WHAT THE TASK REQUIRES: A faithful, word-for-word transcription of all the data is what is needed.

SOURCE MATERIAL:
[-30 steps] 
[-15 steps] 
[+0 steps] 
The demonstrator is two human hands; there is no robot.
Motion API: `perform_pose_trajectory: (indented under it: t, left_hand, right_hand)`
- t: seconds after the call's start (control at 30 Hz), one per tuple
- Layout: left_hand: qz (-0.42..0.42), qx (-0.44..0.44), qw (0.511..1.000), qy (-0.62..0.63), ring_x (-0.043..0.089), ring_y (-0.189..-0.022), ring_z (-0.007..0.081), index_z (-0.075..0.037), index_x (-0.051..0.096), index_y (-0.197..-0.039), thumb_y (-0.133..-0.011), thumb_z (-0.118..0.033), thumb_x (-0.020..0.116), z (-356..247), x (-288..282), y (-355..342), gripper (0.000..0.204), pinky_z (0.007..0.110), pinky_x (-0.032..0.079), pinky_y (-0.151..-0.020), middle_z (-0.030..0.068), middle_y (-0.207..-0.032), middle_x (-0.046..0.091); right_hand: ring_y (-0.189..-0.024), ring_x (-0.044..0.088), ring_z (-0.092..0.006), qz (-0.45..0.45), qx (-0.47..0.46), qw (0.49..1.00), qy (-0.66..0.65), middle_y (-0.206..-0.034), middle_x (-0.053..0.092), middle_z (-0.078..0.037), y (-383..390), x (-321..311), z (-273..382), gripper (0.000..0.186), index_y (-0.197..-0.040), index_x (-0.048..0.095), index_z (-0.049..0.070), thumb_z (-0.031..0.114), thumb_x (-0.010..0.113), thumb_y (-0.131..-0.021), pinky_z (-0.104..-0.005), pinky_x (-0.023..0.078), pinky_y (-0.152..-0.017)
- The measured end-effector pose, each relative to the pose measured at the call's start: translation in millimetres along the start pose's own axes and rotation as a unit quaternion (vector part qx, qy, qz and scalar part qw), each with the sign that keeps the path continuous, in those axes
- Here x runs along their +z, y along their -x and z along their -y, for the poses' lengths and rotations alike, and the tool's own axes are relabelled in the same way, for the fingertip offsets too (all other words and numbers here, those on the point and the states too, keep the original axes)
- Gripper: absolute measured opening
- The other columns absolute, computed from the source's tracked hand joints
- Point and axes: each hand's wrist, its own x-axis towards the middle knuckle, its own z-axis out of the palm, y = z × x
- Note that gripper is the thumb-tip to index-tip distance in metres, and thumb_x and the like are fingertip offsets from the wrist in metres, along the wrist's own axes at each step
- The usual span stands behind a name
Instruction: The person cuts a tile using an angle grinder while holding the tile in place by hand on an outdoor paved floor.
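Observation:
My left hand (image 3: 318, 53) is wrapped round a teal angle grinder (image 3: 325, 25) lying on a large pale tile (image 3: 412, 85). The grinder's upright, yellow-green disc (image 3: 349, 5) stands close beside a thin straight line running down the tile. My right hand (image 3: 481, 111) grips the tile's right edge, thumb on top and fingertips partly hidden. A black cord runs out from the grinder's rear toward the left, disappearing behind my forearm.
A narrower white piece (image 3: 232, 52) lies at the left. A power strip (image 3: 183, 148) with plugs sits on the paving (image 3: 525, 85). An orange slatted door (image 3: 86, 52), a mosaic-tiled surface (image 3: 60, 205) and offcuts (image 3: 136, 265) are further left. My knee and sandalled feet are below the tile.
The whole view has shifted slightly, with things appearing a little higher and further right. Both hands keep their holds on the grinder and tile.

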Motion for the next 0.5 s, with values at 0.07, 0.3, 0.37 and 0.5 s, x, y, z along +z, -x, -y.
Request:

EXERCISE ANSWER:
[-30 steps] 
[-15 steps] 
[+0 steps] 
The demonstrator is two human hands; there is no robot.
Motion API: `perform_pose_trajectory: (indented under it: t, left_hand, right_hand)`
- t: seconds after the call's start (control at 30 Hz), one per tuple
- Layout: left_hand: qz (-0.42..0.42), qx (-0.44..0.44), qw (0.511..1.000), qy (-0.62..0.63), ring_x (-0.043..0.089), ring_y (-0.189..-0.022), ring_z (-0.007..0.081), index_z (-0.075..0.037), index_x (-0.051..0.096), index_y (-0.197..-0.039), thumb_y (-0.133..-0.011), thumb_z (-0.118..0.033), thumb_x (-0.020..0.116), z (-356..247), x (-288..282), y (-355..342), gripper (0.000..0.204), pinky_z (0.007..0.110), pinky_x (-0.032..0.079), pinky_y (-0.151..-0.020), middle_z (-0.030..0.068), middle_y (-0.207..-0.032), middle_x (-0.046..0.091); right_hand: ring_y (-0.189..-0.024), ring_x (-0.044..0.088), ring_z (-0.092..0.006), qz (-0.45..0.45), qx (-0.47..0.46), qw (0.49..1.00), qy (-0.66..0.65), middle_y (-0.206..-0.034), middle_x (-0.053..0.092), middle_z (-0.078..0.037), y (-383..390), x (-321..311), z (-273..382), gripper (0.000..0.186), index_y (-0.197..-0.040), index_x (-0.048..0.095), index_z (-0.049..0.070), thumb_z (-0.031..0.114), thumb_x (-0.010..0.113), thumb_y (-0.131..-0.021), pinky_z (-0.104..-0.005), pinky_x (-0.023..0.078), pinky_y (-0.152..-0.017)
- The measured end-effector pose, each relative to the pose measured at the call's start: translation in millimetres along the start pose's own axes and rotation as a unit quaternion (vector part qx, qy, qz and scalar part qw), each with the sign that keeps the path continuous, in those axes
- Here x runs along their +z, y along their -x and z along their -y, for the poses' lengths and rotations alike, and the tool's own axes are relabelled in the same way, for the fingertip offsets too (all other words and numbers here, those on the point and the states too, keep the original axes)
- Gripper: absolute measured opening
- The other columns absolute, computed from the source's tracked hand joints
- Point and axes: each hand's wrist, its own x-axis towards the middle knuckle, its own z-axis out of the palm, y = z × x
- Note that gripper is the thumb-tip to index-tip distance in metres, and thumb_x and the like are fingertip offsets from the wrist in metres, along the wrist's own axes at each step
- The usual span stands behind a name
Instruction: The person cuts a tile using an angle grinder while holding the tile in place by hand on an outdoor paved floor.
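Observation:
My left hand (image 3: 318, 53) is wrapped round a teal angle grinder (image 3: 325, 25) lying on a large pale tile (image 3: 412, 85). The grinder's upright, yellow-green disc (image 3: 349, 5) stands close beside a thin straight line running down the tile. My right hand (image 3: 481, 111) grips the tile's right edge, thumb on top and fingertips partly hidden. A black cord runs out from the grinder's rear toward the left, disappearing behind my forearm.
A narrower white piece (image 3: 232, 52) lies at the left. A power strip (image 3: 183, 148) with plugs sits on the paving (image 3: 525, 85). An orange slatted door (image 3: 86, 52), a mosaic-tiled surface (image 3: 60, 205) and offcuts (image 3: 136, 265) are further left. My knee and sandalled feet are below the tile.
The whole view has shifted slightly, with things appearing a little higher and further right. Both hands keep their holds on the grinder and tile.
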
Motion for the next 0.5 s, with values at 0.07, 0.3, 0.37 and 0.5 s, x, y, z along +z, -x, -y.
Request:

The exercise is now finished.